▸ Data for the task:
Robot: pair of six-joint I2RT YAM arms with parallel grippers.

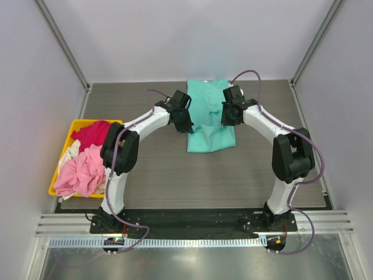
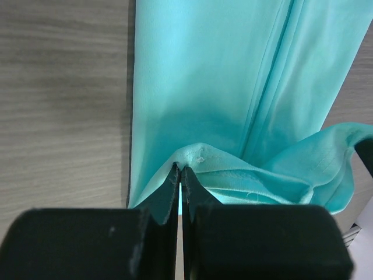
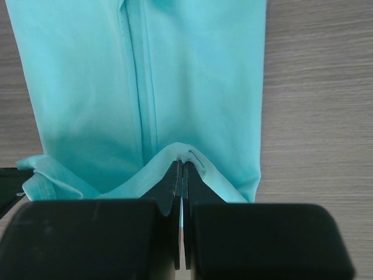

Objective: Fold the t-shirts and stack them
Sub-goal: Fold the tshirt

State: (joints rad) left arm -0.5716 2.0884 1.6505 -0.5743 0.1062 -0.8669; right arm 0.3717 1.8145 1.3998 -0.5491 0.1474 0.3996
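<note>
Lying at the far middle of the table (image 1: 163, 169), the teal t-shirt (image 1: 210, 137) is folded into a long, smooth strip. The left gripper (image 2: 180, 175) and right gripper (image 3: 182, 169) each pinch its cloth into a little bump. The pink t-shirt (image 1: 81, 172) and red t-shirt (image 1: 93, 133) sit bunched in the yellow bin (image 1: 64, 146).

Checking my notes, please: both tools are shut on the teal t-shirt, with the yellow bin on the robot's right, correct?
No: the top external view shows the yellow bin on the robot's left; left tool and right tool grip the teal t-shirt.
</note>
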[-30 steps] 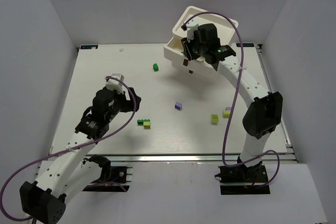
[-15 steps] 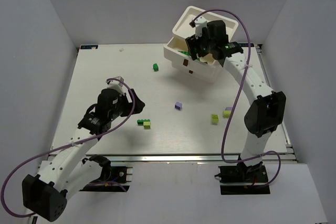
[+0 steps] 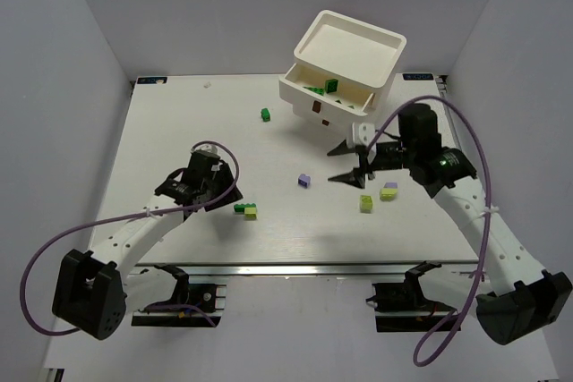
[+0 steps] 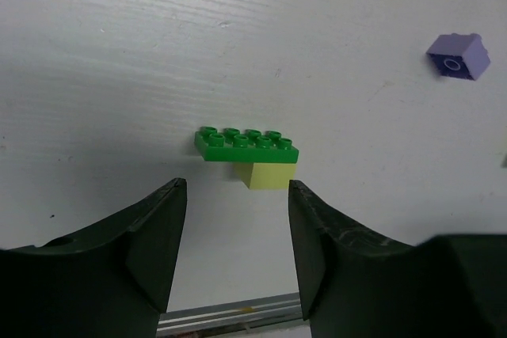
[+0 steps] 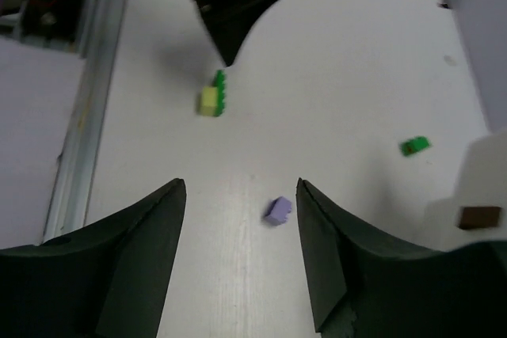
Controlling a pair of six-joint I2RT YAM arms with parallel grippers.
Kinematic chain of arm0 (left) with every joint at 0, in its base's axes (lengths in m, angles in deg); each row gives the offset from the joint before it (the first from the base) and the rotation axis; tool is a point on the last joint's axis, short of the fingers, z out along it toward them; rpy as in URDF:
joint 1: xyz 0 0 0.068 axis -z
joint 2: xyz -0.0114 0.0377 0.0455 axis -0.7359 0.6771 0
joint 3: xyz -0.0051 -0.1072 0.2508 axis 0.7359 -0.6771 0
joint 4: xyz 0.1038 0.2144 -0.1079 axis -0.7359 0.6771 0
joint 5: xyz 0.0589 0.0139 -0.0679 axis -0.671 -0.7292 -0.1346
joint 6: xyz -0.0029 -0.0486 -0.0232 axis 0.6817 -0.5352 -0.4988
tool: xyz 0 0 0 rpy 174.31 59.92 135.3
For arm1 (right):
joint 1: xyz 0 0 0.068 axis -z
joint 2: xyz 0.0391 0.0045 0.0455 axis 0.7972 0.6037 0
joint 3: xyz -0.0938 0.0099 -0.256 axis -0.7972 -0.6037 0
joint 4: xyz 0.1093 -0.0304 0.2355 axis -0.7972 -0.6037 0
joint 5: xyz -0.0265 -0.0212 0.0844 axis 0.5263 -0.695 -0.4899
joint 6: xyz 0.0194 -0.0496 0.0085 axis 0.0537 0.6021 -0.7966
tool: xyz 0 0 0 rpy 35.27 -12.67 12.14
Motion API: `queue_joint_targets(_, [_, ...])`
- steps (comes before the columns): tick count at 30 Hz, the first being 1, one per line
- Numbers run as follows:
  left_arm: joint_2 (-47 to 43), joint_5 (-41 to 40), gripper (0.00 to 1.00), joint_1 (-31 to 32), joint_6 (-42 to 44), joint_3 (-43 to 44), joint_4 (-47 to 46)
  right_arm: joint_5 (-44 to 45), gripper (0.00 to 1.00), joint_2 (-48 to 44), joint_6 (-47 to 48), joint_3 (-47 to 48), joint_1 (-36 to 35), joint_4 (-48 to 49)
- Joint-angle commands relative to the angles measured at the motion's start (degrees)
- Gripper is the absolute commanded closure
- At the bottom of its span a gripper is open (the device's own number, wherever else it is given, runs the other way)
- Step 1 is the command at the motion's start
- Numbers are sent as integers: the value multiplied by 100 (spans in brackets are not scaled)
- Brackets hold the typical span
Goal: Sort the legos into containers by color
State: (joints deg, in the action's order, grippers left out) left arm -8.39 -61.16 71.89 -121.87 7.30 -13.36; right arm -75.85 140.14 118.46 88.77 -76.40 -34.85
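The white drawer unit (image 3: 349, 42) stands at the back, and its open drawer (image 3: 300, 75) holds dark green legos (image 3: 324, 87). A dark green brick joined to a lime one (image 3: 244, 210) lies just ahead of my open left gripper (image 3: 222, 192). In the left wrist view the green brick (image 4: 246, 145) and lime brick (image 4: 265, 174) sit beyond the empty gripper (image 4: 236, 187). My right gripper (image 3: 344, 163) is open and empty, and points at a pale purple brick (image 3: 304, 181). In the right wrist view that brick (image 5: 278, 210) shows between the gripper's (image 5: 242, 184) fingertips, farther off.
A lone dark green brick (image 3: 266, 114) lies left of the drawers. A lime brick (image 3: 366, 203) and a lime and purple pair (image 3: 389, 191) lie under the right arm. Closed drawers have brown handles (image 3: 316, 106). The table's metal front rail (image 3: 295, 267) runs near the arm bases.
The right arm left the open drawer and came down to the table, facing the purple brick. The left gripper dropped toward the green and lime pair and narrowed somewhat.
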Motion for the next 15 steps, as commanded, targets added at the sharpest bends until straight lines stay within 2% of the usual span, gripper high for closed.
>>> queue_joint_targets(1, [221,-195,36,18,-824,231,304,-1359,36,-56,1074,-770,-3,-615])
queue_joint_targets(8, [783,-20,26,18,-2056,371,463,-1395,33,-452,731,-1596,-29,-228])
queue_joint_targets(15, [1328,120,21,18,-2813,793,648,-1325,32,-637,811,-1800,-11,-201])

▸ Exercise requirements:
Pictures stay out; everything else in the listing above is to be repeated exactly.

▸ Exercise solution:
Robot: pair of six-joint I2RT YAM arms with parallel grippers.


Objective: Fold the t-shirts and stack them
Sub-goal: Fold the tshirt

State: (joints rad) left arm -0.5716 2.0884 1.6505 -0.5743 0.1062 -0.8669; right arm 0.3717 1.8145 1.3998 -0.5491 0.1474 0.3996
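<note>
Lying at the far middle of the table (image 1: 163, 169), the teal t-shirt (image 1: 210, 137) is folded into a long, smooth strip. The left gripper (image 2: 180, 175) and right gripper (image 3: 182, 169) each pinch its cloth into a little bump. The pink t-shirt (image 1: 81, 172) and red t-shirt (image 1: 93, 133) sit bunched in the yellow bin (image 1: 64, 146).

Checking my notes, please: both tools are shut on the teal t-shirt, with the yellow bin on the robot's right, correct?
No: the top external view shows the yellow bin on the robot's left; left tool and right tool grip the teal t-shirt.
</note>
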[-30 steps] 
[-15 steps] 
[+0 steps] 
[+0 steps] 
[+0 steps] 
Controlling a pair of six-joint I2RT YAM arms with parallel grippers.
Kinematic chain of arm0 (left) with every joint at 0, in its base's axes (lengths in m, angles in deg); each row gives the offset from the joint before it (the first from the base) and the rotation axis; tool is a point on the last joint's axis, short of the fingers, z out along it toward them; rpy as in URDF:
joint 1: xyz 0 0 0.068 axis -z
joint 2: xyz -0.0114 0.0377 0.0455 axis -0.7359 0.6771 0
joint 3: xyz -0.0051 -0.1072 0.2508 axis 0.7359 -0.6771 0
joint 4: xyz 0.1038 0.2144 -0.1079 axis -0.7359 0.6771 0
joint 5: xyz 0.0589 0.0139 -0.0679 axis -0.671 -0.7292 -0.1346
joint 6: xyz -0.0029 -0.0486 -0.0232 axis 0.6817 -0.5352 -0.4988
tool: xyz 0 0 0 rpy 174.31 59.92 135.3
For arm1 (right):
joint 1: xyz 0 0 0.068 axis -z
joint 2: xyz 0.0391 0.0045 0.0455 axis 0.7972 0.6037 0
joint 3: xyz -0.0938 0.0099 -0.256 axis -0.7972 -0.6037 0
joint 4: xyz 0.1093 -0.0304 0.2355 axis -0.7972 -0.6037 0
joint 5: xyz -0.0265 -0.0212 0.0844 axis 0.5263 -0.695 -0.4899
joint 6: xyz 0.0194 -0.0496 0.0085 axis 0.0537 0.6021 -0.7966
tool: xyz 0 0 0 rpy 35.27 -12.67 12.14
Motion API: `queue_joint_targets(_, [_, ...])`
- steps (comes before the columns): tick count at 30 Hz, the first being 1, one per line
- Numbers run as follows:
  left_arm: joint_2 (-47 to 43), joint_5 (-41 to 40), gripper (0.00 to 1.00), joint_1 (-31 to 32), joint_6 (-42 to 44), joint_3 (-43 to 44), joint_4 (-47 to 46)
  right_arm: joint_5 (-44 to 45), gripper (0.00 to 1.00), joint_2 (-48 to 44), joint_6 (-47 to 48), joint_3 (-47 to 48), joint_1 (-36 to 35), joint_4 (-48 to 49)
- Joint-angle commands relative to the angles measured at the motion's start (degrees)
- Gripper is the absolute commanded closure
- At the bottom of its span a gripper is open (the device's own number, wherever else it is given, runs the other way)
- Step 1 is the command at the motion's start
- Numbers are sent as integers: the value multiplied by 100 (spans in brackets are not scaled)
- Brackets hold the typical span
Goal: Sort the legos into containers by color
State: (joints deg, in the action's order, grippers left out) left arm -8.39 -61.16 71.89 -121.87 7.30 -13.36; right arm -75.85 140.14 118.46 88.77 -76.40 -34.85
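The white drawer unit (image 3: 349, 42) stands at the back, and its open drawer (image 3: 300, 75) holds dark green legos (image 3: 324, 87). A dark green brick joined to a lime one (image 3: 244, 210) lies just ahead of my open left gripper (image 3: 222, 192). In the left wrist view the green brick (image 4: 246, 145) and lime brick (image 4: 265, 174) sit beyond the empty gripper (image 4: 236, 187). My right gripper (image 3: 344, 163) is open and empty, and points at a pale purple brick (image 3: 304, 181). In the right wrist view that brick (image 5: 278, 210) shows between the gripper's (image 5: 242, 184) fingertips, farther off.
A lone dark green brick (image 3: 266, 114) lies left of the drawers. A lime brick (image 3: 366, 203) and a lime and purple pair (image 3: 389, 191) lie under the right arm. Closed drawers have brown handles (image 3: 316, 106). The table's metal front rail (image 3: 295, 267) runs near the arm bases.
The right arm left the open drawer and came down to the table, facing the purple brick. The left gripper dropped toward the green and lime pair and narrowed somewhat.
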Motion for the next 15 steps, as commanded, targets added at the sharpest bends until straight lines stay within 2% of the usual span, gripper high for closed.
>>> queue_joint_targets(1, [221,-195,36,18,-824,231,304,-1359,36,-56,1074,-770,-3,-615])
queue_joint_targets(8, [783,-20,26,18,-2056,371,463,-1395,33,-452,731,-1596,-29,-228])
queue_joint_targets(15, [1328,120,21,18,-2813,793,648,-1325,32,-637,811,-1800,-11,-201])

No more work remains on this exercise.